4. Dragi sobratje v Duhovništvu, la nostra identità di ministri della nuova ed eterna Alleanza va nutrita da un’intensa vita spirituale, un’identità interamente vissuta sub ductu Spiritus Sancti. In definitiva, una vita da santi. Molte volte, soprattutto noi preti, ci interroghiamo su quale sia il programma pastorale migliore per la nostra Diocesi. Io credo che il programma dei programmi sia additare la santità e risvegliare in tutti la chiamata alla santità: vescovo, sacerdoti, diaconi, consacrati, religiosi e religiose, seminaristi e fedeli laici. Anche noi sacerdoti siamo chiamati ad aprire il nostro cuore all’azione dello Spirito Santo, che trasforma la nostra vita, per essere come tessere del grande mosaico di santità che Dio va creando nella storia, perché il volto di Cristo splenda nella pienezza del suo fulgore.

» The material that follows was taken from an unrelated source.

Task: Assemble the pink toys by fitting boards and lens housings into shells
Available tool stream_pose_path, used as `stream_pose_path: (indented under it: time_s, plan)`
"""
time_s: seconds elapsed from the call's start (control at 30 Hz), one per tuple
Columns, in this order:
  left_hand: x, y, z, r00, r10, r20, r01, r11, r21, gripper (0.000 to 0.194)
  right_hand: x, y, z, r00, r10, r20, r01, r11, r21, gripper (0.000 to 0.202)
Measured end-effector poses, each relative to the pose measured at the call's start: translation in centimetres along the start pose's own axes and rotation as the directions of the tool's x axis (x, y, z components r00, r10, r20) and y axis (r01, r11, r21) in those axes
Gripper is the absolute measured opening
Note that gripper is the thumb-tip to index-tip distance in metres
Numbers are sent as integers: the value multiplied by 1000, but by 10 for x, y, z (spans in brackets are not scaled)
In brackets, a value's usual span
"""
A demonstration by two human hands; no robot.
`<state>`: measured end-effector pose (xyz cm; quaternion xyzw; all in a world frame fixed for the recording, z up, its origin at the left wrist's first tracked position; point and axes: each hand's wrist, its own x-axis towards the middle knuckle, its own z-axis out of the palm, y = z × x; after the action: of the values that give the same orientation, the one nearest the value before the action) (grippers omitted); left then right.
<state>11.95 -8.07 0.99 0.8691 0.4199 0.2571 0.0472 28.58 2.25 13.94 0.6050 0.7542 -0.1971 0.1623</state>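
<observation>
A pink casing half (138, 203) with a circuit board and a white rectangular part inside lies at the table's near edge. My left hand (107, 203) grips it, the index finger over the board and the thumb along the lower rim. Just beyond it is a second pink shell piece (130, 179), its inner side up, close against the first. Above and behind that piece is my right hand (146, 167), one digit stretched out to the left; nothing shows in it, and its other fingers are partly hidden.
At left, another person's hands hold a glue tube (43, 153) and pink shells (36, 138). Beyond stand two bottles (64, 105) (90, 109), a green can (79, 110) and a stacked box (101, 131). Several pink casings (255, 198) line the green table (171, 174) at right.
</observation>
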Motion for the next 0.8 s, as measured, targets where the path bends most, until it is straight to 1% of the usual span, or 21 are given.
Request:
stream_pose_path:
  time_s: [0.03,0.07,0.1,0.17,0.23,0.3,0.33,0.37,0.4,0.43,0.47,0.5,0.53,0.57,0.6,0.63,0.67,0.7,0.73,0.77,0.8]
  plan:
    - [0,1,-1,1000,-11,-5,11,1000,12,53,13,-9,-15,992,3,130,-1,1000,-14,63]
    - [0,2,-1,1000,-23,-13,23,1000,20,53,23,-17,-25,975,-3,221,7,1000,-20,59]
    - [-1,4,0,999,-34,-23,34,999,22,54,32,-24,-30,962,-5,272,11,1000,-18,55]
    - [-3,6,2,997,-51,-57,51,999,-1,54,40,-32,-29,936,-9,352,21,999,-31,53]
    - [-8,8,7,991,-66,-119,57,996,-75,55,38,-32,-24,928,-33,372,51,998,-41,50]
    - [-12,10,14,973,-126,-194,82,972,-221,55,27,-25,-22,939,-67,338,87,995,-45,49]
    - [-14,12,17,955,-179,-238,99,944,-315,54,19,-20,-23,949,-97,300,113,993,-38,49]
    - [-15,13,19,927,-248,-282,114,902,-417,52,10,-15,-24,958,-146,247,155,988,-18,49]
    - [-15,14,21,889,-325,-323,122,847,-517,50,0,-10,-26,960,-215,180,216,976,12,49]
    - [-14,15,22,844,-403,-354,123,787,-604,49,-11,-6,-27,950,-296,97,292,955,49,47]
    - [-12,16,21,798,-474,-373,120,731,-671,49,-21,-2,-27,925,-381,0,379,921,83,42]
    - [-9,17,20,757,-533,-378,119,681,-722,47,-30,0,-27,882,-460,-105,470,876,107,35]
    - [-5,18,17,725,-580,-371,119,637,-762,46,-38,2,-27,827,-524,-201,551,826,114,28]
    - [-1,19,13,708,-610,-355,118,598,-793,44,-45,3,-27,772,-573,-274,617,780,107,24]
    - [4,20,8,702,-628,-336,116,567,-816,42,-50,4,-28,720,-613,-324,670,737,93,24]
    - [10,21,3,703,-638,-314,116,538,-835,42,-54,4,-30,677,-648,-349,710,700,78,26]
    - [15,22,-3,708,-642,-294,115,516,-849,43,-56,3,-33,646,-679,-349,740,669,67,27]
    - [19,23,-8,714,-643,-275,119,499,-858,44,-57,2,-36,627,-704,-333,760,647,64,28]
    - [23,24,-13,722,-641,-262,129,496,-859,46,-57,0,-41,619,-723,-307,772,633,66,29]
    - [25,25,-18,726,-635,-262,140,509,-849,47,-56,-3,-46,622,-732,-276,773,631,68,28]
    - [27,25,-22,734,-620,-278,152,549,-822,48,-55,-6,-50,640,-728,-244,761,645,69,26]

Non dobbiamo aver paura a puntare verso le altezze di Dio, anche se ci sentiamo poveri, inadeguati, peccatori: sarà Lui a trasformarci secondo il suo amore. Affidiamoci a Maria, la piena di grazia; in Lei la Chiesa ha riconosciuto «la tutta santa e immune da ogni macchia di peccato», «adornata fin dal primo istante della sua concezione dagli splendori di una santità del tutto singolare» (Lumen gentium, n. 56).